Items listed in a dataset>
===============
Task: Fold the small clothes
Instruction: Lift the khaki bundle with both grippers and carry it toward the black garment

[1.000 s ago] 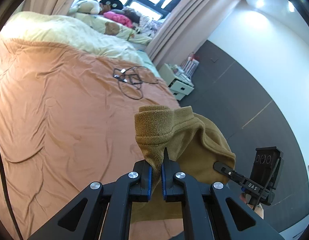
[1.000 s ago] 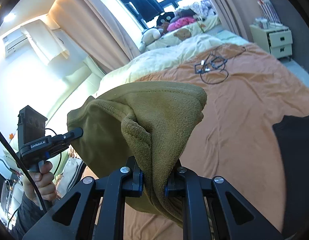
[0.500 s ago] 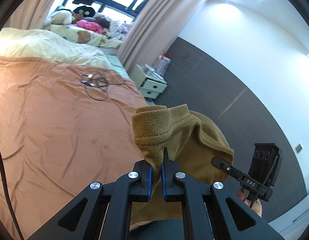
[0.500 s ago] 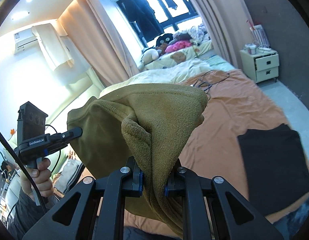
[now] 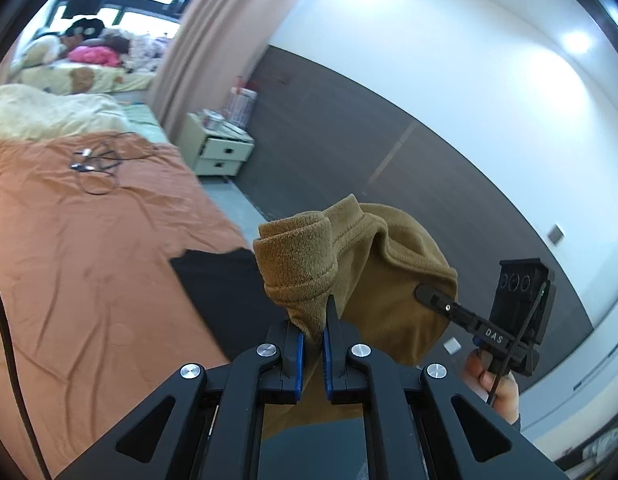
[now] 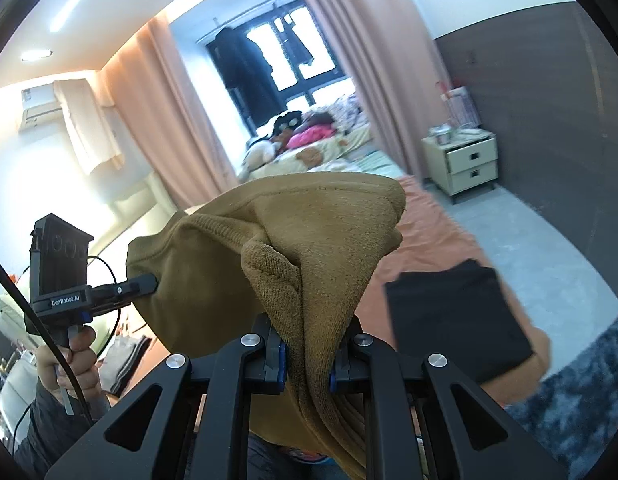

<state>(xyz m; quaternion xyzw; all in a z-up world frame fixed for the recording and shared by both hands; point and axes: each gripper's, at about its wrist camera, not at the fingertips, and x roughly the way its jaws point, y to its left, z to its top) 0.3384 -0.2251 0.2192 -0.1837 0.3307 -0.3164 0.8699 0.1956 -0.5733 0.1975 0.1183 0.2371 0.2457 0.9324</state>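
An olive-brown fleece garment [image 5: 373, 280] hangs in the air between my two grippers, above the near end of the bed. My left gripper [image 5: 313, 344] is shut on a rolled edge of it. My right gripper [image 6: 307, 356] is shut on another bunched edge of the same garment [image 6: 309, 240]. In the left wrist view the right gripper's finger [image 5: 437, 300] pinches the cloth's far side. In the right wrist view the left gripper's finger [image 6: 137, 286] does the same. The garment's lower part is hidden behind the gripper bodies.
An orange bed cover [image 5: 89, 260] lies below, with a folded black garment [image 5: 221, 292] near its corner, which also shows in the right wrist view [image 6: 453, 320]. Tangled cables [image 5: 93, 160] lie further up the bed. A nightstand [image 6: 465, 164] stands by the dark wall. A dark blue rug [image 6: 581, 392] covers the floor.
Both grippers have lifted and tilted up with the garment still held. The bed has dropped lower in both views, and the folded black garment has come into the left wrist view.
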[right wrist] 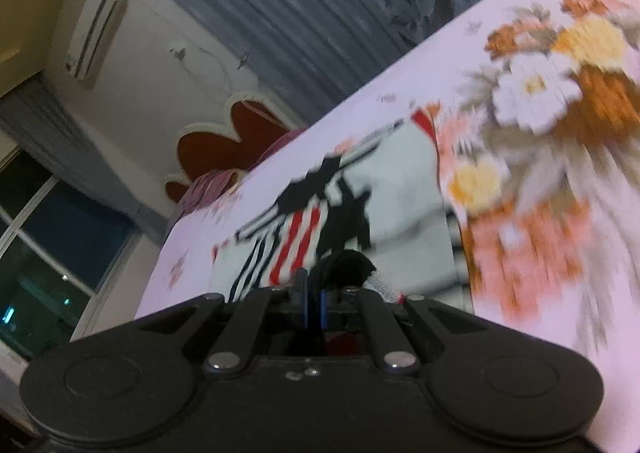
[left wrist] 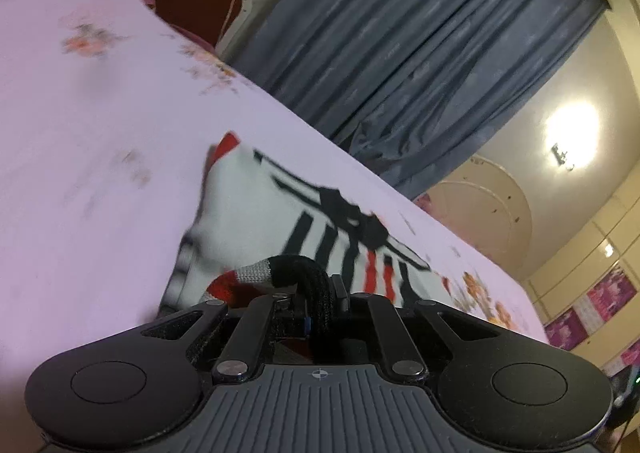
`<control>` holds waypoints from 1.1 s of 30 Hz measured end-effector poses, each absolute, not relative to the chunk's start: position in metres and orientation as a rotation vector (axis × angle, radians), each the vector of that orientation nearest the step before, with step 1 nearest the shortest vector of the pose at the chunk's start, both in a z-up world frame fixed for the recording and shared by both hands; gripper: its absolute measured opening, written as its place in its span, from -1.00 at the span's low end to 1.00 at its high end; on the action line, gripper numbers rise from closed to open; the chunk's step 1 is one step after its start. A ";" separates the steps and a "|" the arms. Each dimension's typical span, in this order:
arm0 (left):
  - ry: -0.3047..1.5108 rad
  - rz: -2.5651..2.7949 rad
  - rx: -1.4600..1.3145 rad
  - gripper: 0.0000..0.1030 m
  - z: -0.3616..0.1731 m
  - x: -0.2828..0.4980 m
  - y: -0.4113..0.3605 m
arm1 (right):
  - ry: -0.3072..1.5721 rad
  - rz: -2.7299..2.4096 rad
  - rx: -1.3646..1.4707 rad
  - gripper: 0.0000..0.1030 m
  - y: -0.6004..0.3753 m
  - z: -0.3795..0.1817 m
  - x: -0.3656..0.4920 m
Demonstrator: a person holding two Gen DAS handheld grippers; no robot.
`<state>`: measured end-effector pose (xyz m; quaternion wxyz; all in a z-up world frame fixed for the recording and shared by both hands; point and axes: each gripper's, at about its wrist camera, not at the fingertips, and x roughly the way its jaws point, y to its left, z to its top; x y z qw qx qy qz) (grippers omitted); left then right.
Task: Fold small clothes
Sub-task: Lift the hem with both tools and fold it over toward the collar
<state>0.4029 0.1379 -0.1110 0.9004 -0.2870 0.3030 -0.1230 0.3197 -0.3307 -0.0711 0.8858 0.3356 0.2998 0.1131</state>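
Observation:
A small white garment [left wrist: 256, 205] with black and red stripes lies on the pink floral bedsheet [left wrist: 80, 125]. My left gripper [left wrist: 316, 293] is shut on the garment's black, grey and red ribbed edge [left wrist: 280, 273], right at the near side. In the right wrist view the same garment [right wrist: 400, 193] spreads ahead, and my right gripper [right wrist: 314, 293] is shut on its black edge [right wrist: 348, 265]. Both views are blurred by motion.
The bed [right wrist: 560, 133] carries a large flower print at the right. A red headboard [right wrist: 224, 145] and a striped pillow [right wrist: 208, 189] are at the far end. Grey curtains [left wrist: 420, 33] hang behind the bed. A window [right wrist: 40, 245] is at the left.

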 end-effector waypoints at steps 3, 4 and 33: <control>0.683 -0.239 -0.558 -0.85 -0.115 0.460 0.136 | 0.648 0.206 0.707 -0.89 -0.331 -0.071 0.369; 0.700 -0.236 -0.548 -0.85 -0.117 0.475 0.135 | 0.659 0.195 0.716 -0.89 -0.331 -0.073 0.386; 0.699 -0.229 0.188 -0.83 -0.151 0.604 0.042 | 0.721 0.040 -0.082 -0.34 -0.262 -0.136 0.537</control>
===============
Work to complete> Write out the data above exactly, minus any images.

Written solution>
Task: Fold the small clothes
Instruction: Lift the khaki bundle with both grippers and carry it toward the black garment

[1.000 s ago] 
[1.000 s ago] 
[0.500 s ago] 
[0.500 s ago] 
[now] 
[now] 

<state>(xyz m; quaternion xyzw; all in a z-up world frame fixed for the recording and shared by both hands; point and axes: each gripper's, at about its wrist camera, not at the fingertips, and x roughly the way its jaws point, y to its left, z to its top) 0.3384 -0.2251 0.2192 -0.1837 0.3307 -0.3164 0.8699 0.1956 -0.5733 0.1975 0.1183 0.2371 0.2457 0.9324</state>
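An olive-brown fleece garment [image 5: 373, 280] hangs in the air between my two grippers, above the near end of the bed. My left gripper [image 5: 313, 344] is shut on a rolled edge of it. My right gripper [image 6: 307, 356] is shut on another bunched edge of the same garment [image 6: 309, 240]. In the left wrist view the right gripper's finger [image 5: 437, 300] pinches the cloth's far side. In the right wrist view the left gripper's finger [image 6: 137, 286] does the same. The garment's lower part is hidden behind the gripper bodies.
An orange bed cover [image 5: 89, 260] lies below, with a folded black garment [image 5: 221, 292] near its corner, which also shows in the right wrist view [image 6: 453, 320]. Tangled cables [image 5: 93, 160] lie further up the bed. A nightstand [image 6: 465, 164] stands by the dark wall. A dark blue rug [image 6: 581, 392] covers the floor.
Both grippers have lifted and tilted up with the garment still held. The bed has dropped lower in both views, and the folded black garment has come into the left wrist view.
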[right wrist] 
[left wrist] 
`<control>` holds waypoints from 1.1 s of 30 Hz measured end-effector poses, each absolute, not relative to the chunk's start: position in metres and orientation as a rotation vector (axis × angle, radians), each the vector of that orientation nearest the step before, with step 1 nearest the shortest vector of the pose at the chunk's start, both in a z-up world frame fixed for the recording and shared by both hands; gripper: its absolute measured opening, written as its place in its span, from -1.00 at the span's low end to 1.00 at its high end; on the action line, gripper numbers rise from closed to open; the chunk's step 1 is one step after its start. A ";" separates the steps and a "|" the arms. Each dimension's typical span, in this order:
arm0 (left):
  - ry: -0.3047..1.5108 rad
  - rz: -2.5651..2.7949 rad
  - rx: -1.4600..1.3145 rad
  - gripper: 0.0000..0.1030 m
  - z: -0.3616..0.1731 m
  - x: -0.2828..0.4980 m
  - y: -0.4113..0.3605 m
arm1 (right):
  - ry: -0.3072..1.5721 rad
  - rz: -2.7299..2.4096 rad
  - rx: -1.3646..1.4707 rad
  - gripper: 0.0000..0.1030 m
  - y: -0.6004..0.3753 m
  - z: -0.3795..0.1817 m
  - x: -0.3656..0.4920 m
Demonstrator: a person holding two Gen DAS handheld grippers; no robot.
`<state>`: measured end-effector pose (xyz m; quaternion wxyz; all in a z-up world frame fixed for the recording and shared by both hands; point and axes: each gripper's, at about its wrist camera, not at the fingertips, and x roughly the way its jaws point, y to its left, z to its top; x y z qw qx qy qz) (grippers omitted); left then right.
Task: Fold small clothes
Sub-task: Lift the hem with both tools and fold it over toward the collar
<state>0.4029 0.1379 -0.1110 0.9004 -0.2870 0.3030 -0.1230 0.3197 -0.3307 -0.0711 0.8858 0.3356 0.2998 0.1131</state>
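Observation:
A small white garment [left wrist: 256, 205] with black and red stripes lies on the pink floral bedsheet [left wrist: 80, 125]. My left gripper [left wrist: 316, 293] is shut on the garment's black, grey and red ribbed edge [left wrist: 280, 273], right at the near side. In the right wrist view the same garment [right wrist: 400, 193] spreads ahead, and my right gripper [right wrist: 314, 293] is shut on its black edge [right wrist: 348, 265]. Both views are blurred by motion.
The bed [right wrist: 560, 133] carries a large flower print at the right. A red headboard [right wrist: 224, 145] and a striped pillow [right wrist: 208, 189] are at the far end. Grey curtains [left wrist: 420, 33] hang behind the bed. A window [right wrist: 40, 245] is at the left.
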
 end-effector waypoints at steps 3, 4 and 33: <control>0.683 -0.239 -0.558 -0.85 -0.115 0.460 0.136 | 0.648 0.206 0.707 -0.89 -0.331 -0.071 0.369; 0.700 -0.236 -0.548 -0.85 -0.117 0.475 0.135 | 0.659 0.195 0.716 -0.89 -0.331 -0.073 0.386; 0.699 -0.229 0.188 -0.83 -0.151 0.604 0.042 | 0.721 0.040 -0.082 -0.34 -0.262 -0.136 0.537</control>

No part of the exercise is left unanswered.